Flea's Silverlake Conservatory


flea2When selecting a new automobile the typical buyer usually has a short list of required features that help in the final selection of what will likely be the second most expensive investment made by the modern consumer. There was a time when options such as disc brakes, automatic transmission and engine size were at the top of the list. But, as the things that made the car go, and stop for that matter, became less important than comfort features, things like climate control and the quality of the sound system became more important to the buyer. Power windows, alloy wheels, seat belts and airbags, once considered luxuries, are expected as standard equipment.

This shift of importance from what makes a car go to what makes a car comfortable while on the go has had a profound effect on the dynamics of the modern family. Both parents now drive to work in their feature-laden car in order to earn the cash to…well, pay for the car that takes them to work. And a large portion of whatever is left will go to buying all the shit that parents hope will keep the kids busy while they go to work so they can afford the comfortable car that brings them back home with a car load of fast food so they can ignore the kids long enough to get some sleep, nod to the kids at breakfast with a promise to text them from the car which takes them back to work so they can earn the cash to buy the aforementioned shit. Yes, that was a run-on sentence but it was necessary in order to describe the run-on existence experienced by the next generation of future fast food night-managers.

The point is, does all the consumer electronics crap stashed under little Johnny’s bed and littering his desk make up for the loss of human contact resulting from the need for more stuff? Every airport gate is loaded with bestsellers on the subject of increasing return on what’s left of our investments. But what investment can possibly be more crucial than the minds of our children? Sure, Garageband is a mother of a program, but can it replace an hour a week with a human mentor? Does a cargo container of iPods have more intrinsic value than a high school music teacher?

The dolts who decide who will get the tax dollars they can’t hide in their own trouser pockets have, over the course of enough years so as to make the change as imperceptible as rock erosion, created an educational system which resembles a flashy new feature-rich car. Multi-media gizmos, smartboards, local networks on which students can turn in essays lifted from wikipedia…why some urban schools even sport the latest in explosive detection devices. We’ve done a great job in using technology to get young minds ready for the challenging jobs of tomorrow.

But, and this is a huge but, the criminals in control of the purse strings have left out a few features that rightfully belong in the “standard equipment” category.
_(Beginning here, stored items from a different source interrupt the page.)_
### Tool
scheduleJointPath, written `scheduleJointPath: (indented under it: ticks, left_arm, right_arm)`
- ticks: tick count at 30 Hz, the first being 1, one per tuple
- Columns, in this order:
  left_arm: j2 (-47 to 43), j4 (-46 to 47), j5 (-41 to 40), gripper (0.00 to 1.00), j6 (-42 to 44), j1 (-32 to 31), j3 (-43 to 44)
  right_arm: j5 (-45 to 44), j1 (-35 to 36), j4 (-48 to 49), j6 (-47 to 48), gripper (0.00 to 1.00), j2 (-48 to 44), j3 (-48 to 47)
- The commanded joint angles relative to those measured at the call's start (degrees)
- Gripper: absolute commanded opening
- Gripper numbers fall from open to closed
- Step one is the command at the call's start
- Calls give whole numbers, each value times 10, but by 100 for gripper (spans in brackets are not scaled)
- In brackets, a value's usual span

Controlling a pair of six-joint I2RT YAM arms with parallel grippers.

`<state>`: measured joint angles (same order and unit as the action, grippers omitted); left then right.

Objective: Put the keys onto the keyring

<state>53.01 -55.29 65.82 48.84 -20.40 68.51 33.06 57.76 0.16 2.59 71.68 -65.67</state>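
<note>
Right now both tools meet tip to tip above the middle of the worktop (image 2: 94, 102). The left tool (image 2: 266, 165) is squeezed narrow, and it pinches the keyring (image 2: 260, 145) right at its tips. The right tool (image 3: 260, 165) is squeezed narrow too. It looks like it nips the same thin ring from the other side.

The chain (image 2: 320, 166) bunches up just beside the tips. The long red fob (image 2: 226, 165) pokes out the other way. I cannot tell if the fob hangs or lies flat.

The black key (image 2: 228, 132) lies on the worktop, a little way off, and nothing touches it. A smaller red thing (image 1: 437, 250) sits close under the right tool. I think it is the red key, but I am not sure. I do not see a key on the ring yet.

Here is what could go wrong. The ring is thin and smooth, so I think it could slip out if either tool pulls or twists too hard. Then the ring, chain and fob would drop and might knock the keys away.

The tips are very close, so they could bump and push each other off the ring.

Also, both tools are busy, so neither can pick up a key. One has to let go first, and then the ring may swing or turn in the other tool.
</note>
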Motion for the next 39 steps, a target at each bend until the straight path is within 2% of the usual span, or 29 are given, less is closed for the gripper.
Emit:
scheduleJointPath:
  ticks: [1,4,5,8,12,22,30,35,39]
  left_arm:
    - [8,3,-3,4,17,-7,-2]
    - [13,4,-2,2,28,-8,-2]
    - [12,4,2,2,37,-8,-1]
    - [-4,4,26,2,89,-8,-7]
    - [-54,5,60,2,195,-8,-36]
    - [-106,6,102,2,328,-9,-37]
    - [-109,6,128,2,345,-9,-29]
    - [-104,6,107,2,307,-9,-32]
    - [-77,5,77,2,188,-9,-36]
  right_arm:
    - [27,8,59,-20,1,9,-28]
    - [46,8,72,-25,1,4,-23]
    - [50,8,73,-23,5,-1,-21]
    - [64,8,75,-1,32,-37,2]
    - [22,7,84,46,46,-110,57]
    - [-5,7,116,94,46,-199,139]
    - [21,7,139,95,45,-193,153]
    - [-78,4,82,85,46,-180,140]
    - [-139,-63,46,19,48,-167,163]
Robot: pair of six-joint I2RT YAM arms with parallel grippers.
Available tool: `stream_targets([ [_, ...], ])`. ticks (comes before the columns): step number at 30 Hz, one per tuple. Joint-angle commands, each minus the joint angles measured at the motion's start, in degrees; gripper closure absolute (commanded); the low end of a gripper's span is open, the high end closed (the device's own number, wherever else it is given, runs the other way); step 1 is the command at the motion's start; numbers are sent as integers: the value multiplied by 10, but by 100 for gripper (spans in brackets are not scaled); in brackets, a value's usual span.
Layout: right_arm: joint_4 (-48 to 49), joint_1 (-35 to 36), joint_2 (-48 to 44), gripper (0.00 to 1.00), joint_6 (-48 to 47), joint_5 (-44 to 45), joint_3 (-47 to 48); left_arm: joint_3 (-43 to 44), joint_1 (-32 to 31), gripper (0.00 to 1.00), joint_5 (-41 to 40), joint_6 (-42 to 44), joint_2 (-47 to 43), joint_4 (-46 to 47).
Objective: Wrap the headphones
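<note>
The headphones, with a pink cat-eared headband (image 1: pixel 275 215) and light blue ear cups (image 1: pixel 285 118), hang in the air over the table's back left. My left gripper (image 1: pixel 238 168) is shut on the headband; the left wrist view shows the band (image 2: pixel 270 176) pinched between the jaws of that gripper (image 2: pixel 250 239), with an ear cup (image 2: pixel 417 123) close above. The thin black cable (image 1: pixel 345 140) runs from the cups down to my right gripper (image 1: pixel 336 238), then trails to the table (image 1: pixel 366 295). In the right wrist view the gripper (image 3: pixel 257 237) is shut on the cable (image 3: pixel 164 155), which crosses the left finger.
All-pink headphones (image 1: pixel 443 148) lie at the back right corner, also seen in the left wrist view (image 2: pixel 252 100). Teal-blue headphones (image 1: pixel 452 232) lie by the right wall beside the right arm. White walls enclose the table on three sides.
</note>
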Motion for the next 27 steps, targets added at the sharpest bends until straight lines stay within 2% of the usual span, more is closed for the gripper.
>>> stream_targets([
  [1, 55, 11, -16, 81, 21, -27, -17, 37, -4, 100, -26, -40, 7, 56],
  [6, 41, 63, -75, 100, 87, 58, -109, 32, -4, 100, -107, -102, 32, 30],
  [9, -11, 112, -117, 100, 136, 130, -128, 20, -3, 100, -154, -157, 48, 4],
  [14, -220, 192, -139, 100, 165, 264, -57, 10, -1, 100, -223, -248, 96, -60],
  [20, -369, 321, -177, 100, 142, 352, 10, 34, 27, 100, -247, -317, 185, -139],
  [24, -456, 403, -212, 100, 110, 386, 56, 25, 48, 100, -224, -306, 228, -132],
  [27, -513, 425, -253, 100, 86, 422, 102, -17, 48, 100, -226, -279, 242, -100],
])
They’ve been so busy skimming their share from the suppliers of optional equipment that they’ve omitted the things that make the car a mode of transportation in favor of the bells and whistles that make a car just fun to sit in.

Studies strongly indicate that early education in the arts is crucial to cognitive thinking. Teaching children how to learn during the formative years is a critical component of education.Our public school systems have become obsessed with raising standardized test scores while stripping the curriculum of the very subjects that would allow student to learn to learn. Nope, that wasn’t a typo. Sadly, this obsession results from the mandated requirements tied to government funding. Inflated test scores have become more important than training children how to think and learn in much the same way as the concept of fame has supplanted talent in measuring the viability of popular performing artists.

Silverlake Conservatory

Silverlake Conservatory

My harangue notwithstanding, there are a few sources of light at the end of the tunnel. One beacon shining brightly in the sky over Los Angeles is the Silverlake Conservatory. Founded in 2001 by Red Hot Chili Peppers’ bassist, Flea, and friend Keith Barry, Silverlake Conservatory has stepped in to fill the unconscionable void left in primary school education by those who would like us to believe that teaching to standardized tests has more value than exploration of the arts.

The Conservatory is a non-profit school which offers private music lessons as well as ensemble classes at reasonable rates. And, in following its mission statement that “The study of music enriches the life of the student as well as the community and society…” the Conservatory grants scholarships and provides free lessons and instruments to children in need. Flea, Keith Barry and their music school have found a way to invest in the most important resource the community has to offer and the return on their investment will be realized by anyone who comes into contact with the students who learn how to learn at the Sunset Blvd. facility.

The scholarships, free instruments and lessons offered by the Silverlake Conservatory are funded in large part by the school’s annual Hullabaloo, which features student performances as well as appearances by well known music icons. This years fundraiser, scheduled for October 31, promises not to disappoint. The Halloween-themed event will be more than just a concert and will include silent auctions, dancing, food and drinks. More information on the event can be found on the school website.

flea1So, while you’re stuck in traffic in your $50,000 climate-controlled, 5,000 watt stereo bubble of comfort wondering what your next investment should be, make a voice-activated note on your personal phone/music/video/gaming/scheduling device to save October 31, 2009. It might be your best investment in today’s financial climate.